# Bayesian Decision Making

When Thomas Wiecki asked if I'd like coauthor a blog post with him, the obvious answer was yes! For those who don't know Thomas is a PyMC core contributor and the VP of Data Science at Quantopian. This is a cross post on his blog While my MCMC Gently Samples, where you'll find many other great posts like a great tutorial on hierarchial models and inference methods such as MCMC Sampling for Dummies

## Bayesian Decision Making in Supply Chain

(c) 2019 Thomas Wiecki & Ravin Kumar

As advocates of Bayesian statistics in data science we often have to convince business-minded colleagues or customers of the added value of such an approach. While there are many good reasons for applying Bayesian modeling to solve business problems (Sean J Taylor recently had a great Twitter thread on some of the technical benefits), the question still stands as to what these super cool models allow me to do I couldn't do before.

One often underappreciated technique is not to just build a model and show fancy posterior plots, but to actually incorporate the model estimate directly into a decision making process. In brief, by defining a loss function we can use an optimizer to find the best decision(s) not only under the most likely scenario, but under all possible scenarios. This not only moves Bayesian modeling from something that informs a decision to something that makes a decision, it also allows you - the modeler - to communicate your results in the only language business cares about:

In this blog post we want to demonstrate this powerful method with a the general problem of supply chain optimization, an area where Bayesian statistics can have a big impact.

In [1]:
%matplotlib inline

import pymc3 as pm
import theano.tensor as tt
import pandas as pd
import numpy as np
from scipy import stats
import seaborn as sns
import arviz as az
import matplotlib.pyplot as plt

from IPython.display import set_matplotlib_formats
set_matplotlib_formats('retina')

## Supply chain optimization to operate a spaceport¶

It is the year 12119 (under our new Human Era calendar), humanity has become a space-faring civilization.

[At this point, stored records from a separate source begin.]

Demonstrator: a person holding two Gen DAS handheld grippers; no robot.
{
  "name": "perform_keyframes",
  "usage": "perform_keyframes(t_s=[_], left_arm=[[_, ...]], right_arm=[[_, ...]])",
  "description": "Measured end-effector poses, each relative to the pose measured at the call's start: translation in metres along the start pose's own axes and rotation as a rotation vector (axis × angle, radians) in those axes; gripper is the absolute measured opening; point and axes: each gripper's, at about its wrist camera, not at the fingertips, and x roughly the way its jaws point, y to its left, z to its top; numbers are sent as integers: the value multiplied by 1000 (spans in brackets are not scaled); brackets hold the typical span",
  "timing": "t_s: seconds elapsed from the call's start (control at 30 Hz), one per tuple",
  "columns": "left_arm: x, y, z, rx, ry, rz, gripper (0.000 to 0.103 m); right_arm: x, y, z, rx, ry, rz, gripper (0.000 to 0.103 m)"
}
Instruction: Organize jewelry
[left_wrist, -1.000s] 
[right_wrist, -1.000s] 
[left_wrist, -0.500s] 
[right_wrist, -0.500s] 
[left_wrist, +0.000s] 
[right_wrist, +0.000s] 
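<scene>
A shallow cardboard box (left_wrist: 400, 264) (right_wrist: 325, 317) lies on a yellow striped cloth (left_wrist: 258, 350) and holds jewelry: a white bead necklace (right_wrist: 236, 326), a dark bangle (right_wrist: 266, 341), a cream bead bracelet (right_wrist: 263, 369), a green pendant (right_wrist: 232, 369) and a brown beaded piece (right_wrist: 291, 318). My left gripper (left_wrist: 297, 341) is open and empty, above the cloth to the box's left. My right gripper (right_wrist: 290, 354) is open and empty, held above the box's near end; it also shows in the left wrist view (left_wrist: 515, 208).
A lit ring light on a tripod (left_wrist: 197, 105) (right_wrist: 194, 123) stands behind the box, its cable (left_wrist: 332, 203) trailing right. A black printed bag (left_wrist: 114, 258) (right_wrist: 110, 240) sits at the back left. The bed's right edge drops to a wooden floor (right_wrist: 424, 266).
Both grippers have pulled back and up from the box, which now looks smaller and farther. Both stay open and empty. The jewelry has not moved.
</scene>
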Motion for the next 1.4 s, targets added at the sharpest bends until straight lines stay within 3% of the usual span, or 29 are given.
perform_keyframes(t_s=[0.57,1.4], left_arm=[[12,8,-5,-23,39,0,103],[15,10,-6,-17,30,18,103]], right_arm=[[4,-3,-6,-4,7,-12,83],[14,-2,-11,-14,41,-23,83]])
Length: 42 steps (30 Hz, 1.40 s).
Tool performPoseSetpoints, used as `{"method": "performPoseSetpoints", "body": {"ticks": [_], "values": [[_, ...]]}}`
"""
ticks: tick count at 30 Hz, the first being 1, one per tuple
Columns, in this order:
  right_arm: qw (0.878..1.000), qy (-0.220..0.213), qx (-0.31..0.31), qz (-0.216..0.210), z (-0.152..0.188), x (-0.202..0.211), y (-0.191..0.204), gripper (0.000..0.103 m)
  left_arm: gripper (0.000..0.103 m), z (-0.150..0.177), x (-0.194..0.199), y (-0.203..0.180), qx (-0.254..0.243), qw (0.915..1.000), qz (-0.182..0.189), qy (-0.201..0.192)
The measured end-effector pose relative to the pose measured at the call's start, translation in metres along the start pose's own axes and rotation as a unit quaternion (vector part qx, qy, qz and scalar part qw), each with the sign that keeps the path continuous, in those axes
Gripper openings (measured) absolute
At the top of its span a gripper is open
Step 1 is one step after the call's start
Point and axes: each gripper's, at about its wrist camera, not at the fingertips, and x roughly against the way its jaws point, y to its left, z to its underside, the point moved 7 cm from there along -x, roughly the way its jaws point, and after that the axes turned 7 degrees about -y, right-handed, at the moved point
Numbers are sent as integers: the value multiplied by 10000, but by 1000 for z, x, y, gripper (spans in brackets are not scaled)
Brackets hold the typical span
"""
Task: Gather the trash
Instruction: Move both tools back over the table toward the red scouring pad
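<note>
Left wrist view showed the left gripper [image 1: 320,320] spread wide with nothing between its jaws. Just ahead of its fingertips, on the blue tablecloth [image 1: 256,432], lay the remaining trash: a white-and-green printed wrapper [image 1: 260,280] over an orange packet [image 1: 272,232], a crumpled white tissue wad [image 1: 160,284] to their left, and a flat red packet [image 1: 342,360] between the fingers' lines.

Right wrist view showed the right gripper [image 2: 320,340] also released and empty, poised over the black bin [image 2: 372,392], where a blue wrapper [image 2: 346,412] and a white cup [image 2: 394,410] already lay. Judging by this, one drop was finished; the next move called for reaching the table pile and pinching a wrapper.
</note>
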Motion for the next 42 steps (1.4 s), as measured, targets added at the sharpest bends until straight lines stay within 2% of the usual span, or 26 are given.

Bayesians and Frequentists still argue about which statistics are better. You are a Data Scientist at a spaceport called PyMC-X (why did you think we have a rocket for our logo?) that sends humans to the moon, Mars, Europa, and the ISS 5.0 in Saturn's orbit. You are tasked with managing the supply chain to keep the rockets running.

While the rockets themselves are reusable, we need a new rocket engine for every launch. There are three suppliers we can order engines from. These suppliers have different prices, different quality items, and different maximum amounts they can ship us within a certain timeframe. We know the prices and order sizes, but the true yield distribution is unobserverable. Here, we include the unobservable parameters SUPPLIER_YIELD and SUPPLIER_YIELD_SD to simulate data, but we will assume we don't know them.

In [2]:
SUPPLIER_YIELD = np.array([.9, .5, .8]) # unknown
SUPPLIER_YIELD_SD = np.array([.1, .2, .2]) # unknown
PRICES = [220.0, 100.0, 120.0] # known
MAX_ORDER_SIZE = [100, 80, 100] # known

The yield represents the percentage of engines that pass our stress tests (a faulty engine lead to the abort of the Space Shuttle launch STS-93 so this is an actual problem). Due to different manufacturing techniques, the yield varies quite a bit, which is also reflected in the price. As we assume that we can't directly observe the true yield, we will have to estimate it from previous batches we ordered. Let's assume we have ordered different times from different suppliers. For example, as supplier 2 (third list item) only opened up recently, we only ordered twice from there:

In [3]:
N_OBS = [30, 20, 2]
In [31]:
np.random.seed(100)
data = []
for supplier_yield, supplier_yield_sd, n_obs in zip(SUPPLIER_YIELD, SUPPLIER_YIELD_SD, N_OBS):
data.append(pm.Beta.dist(mu=supplier_yield, sd=supplier_yield_sd, shape=n_obs).random())

data
Out[31]:
[array([0.978235  , 0.98946102, 0.99035051, 0.83762708, 0.66130327,
0.98785994, 0.85327018, 0.8500779 , 0.99913878, 0.89881072,
0.8175994 , 0.95181804, 0.91545214, 0.87137954, 0.96166603,
0.99033823, 0.96319861, 0.94124979, 0.96555922, 0.96606356,
0.92723444, 0.97736913, 0.86764773, 0.81749131, 0.98597604,
0.97980665, 0.77295709, 0.9584931 , 0.88875261, 0.99585613]),
array([0.51788973, 0.67831661, 0.64888304, 0.61595363, 0.08634205,
0.72543455, 0.51883833, 0.5454235 , 0.30357696, 0.21743938,
0.54628383, 0.68559965, 0.28827533, 0.79246239, 0.65810975,
0.69059483, 0.59297579, 0.85482231, 0.38115298, 0.8296909 ]),
array([0.89241857, 0.9000698 ])]
In [32]:
data_df = pd.DataFrame(data).T
data_tidy = data_df.unstack().to_frame('yield')
data_tidy.index = data_tidy.index.set_names(['supplier', 'obs'])
g = sns.FacetGrid(data=data_tidy.reset_index().dropna(), col='supplier')
g.map(sns.distplot, 'yield', kde=False);
/Users/bayesuser/anaconda3/lib/python3.6/site-packages/scipy/stats/stats.py:1713: FutureWarning: Using a non-tuple sequence for multidimensional indexing is deprecated; use arr[tuple(seq)] instead of arr[seq]. In the future this will be interpreted as an array index, arr[np.array(seq)], which will result either in an error or a different result.
return np.add.reduce(sorted[indexer] * weights, axis=axis) / sumval

So this is the data we have available to try and estimate the true yield of every supplier.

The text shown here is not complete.